Visualizing Index Fragmenation

We all probably realize that fragmentation can be a performance hindrance, especially for scanning operations.  But, what does fragmentation really mean?  What does it look like?  I've been doing a lot of training for customers lately in terms of fragmentation so I wanted to do a blog post and dig a bit further into what index fragmentation really looks from a SQL Server page perspective.  I'll create a fragmented index and show you how the logical page linkages look like vs. what they should be if they were not fragmented at all. 

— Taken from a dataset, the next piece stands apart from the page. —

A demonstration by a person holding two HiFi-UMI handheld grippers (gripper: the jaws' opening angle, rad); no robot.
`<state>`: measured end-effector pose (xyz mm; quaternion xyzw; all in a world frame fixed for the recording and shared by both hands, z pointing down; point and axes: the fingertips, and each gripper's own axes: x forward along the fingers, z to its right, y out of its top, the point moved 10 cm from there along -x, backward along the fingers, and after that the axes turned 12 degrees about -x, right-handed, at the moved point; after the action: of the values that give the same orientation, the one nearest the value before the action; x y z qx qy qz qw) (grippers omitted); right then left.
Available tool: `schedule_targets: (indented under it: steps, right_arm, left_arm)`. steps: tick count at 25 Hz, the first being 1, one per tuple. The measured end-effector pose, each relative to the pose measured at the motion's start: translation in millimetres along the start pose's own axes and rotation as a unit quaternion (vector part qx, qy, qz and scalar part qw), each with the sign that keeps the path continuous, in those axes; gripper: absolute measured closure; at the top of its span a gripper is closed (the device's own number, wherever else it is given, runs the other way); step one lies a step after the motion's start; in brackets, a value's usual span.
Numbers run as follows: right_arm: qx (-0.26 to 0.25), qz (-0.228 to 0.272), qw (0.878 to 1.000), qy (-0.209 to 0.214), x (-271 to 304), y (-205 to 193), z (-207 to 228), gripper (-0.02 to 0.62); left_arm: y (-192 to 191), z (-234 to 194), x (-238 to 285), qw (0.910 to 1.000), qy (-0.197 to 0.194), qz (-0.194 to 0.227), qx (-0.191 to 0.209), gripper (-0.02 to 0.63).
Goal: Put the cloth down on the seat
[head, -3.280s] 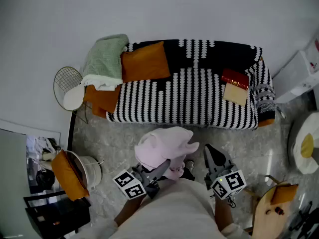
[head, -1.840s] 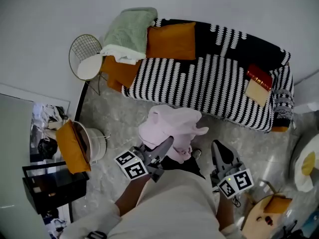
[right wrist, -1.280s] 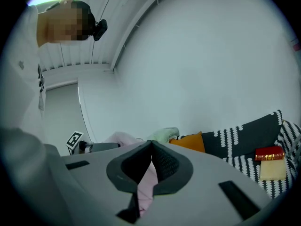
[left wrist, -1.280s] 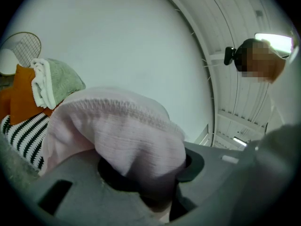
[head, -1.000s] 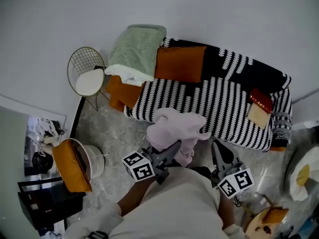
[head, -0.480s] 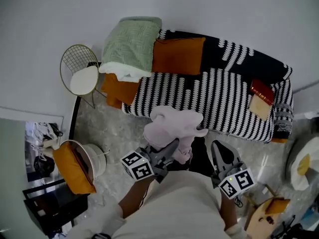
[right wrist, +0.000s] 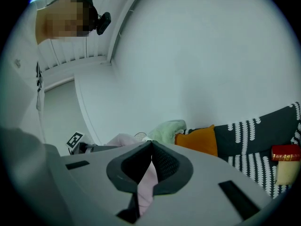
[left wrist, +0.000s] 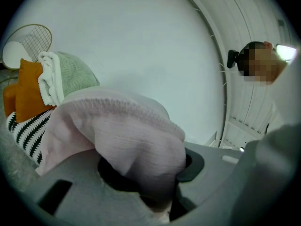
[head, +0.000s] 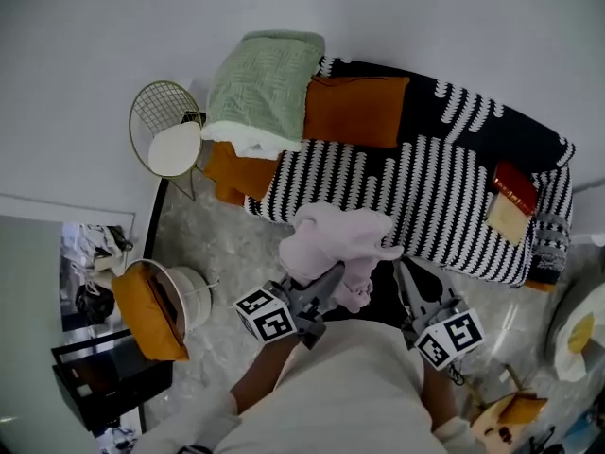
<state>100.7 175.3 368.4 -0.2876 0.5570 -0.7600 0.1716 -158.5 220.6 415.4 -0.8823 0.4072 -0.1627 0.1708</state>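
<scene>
Both grippers have carried the pink cloth (head: 336,239) closer to the sofa: a few seconds ago bare floor lay between the bundle and the striped seat (head: 425,183), and in the head view the bundle's far edge now overlaps the seat's front edge

The left hand-held gripper (head: 333,274) is clamped on a thick bunch of the cloth, its jaws kept partly apart by the bulk, and most of the fabric is heaped over and ahead of its tips. The right hand-held gripper (head: 405,277) is closed almost tip to tip on a thin strip of the same cloth, which hangs down between its pads. So the cloth is off the floor, held by both and bunched mainly on the left gripper's side.

I judge the step in hand to be the carry to the sofa, close to its end; the cloth is not yet on the seat. Next, both grippers need to go further forward until the bundle is clearly over the open striped part straight ahead of the jaws. They should then come down and open, the left one wide enough to shed the thick bunch. An orange cushion (head: 354,110) and a green blanket (head: 265,83) lie far ahead, off to the left gripper's left, well apart from that open part
</scene>
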Motion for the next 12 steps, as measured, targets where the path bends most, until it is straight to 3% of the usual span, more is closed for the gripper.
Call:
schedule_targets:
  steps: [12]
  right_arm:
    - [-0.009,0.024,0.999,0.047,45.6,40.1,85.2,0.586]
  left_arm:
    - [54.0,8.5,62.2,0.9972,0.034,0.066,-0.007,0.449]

To begin, I'll create a database named FragmentsDB.

use master
go
SET STATISTICS XML OFF
SET STATISTICS IO OFF
SET NOCOUNT ON
go
IF DB_ID('FragmentsDB') IS NOT NULL
BEGIN
     ALTER DATABASE FragmentsDB
     SET SINGLE_USER WITH ROLLBACK IMMEDIATE  

     DROP DATABASE FragmentsDB
END
GO
CREATE DATABASE FragmentsDB
GO
ALTER DATABASE FragmentsDB
SET RECOVERY SIMPLE
GO

Next, create a table named NumbersTable and load some data into it.  The manner in which I am loading data will ensure that once I'm done the non-clustered index that I've created on the table will be noticeably fragmented.  The way I am doing this is to load numbers into the table, skipping every 3rd number.  Then, I'll load back into the table some of the data that I skipped before.  In doing this, the data that I load in the second insert will need to be placed in the appropriate pages (remember, an index is ordered and we have to put the rows into the page where the sorted values fit logically), causing pages to split and logical fragmentation to occur. Note that I am not making the pages completely full, as is the default fillfactor. This will ensure that for the purposes of this test that the index isn't 100% fragmented.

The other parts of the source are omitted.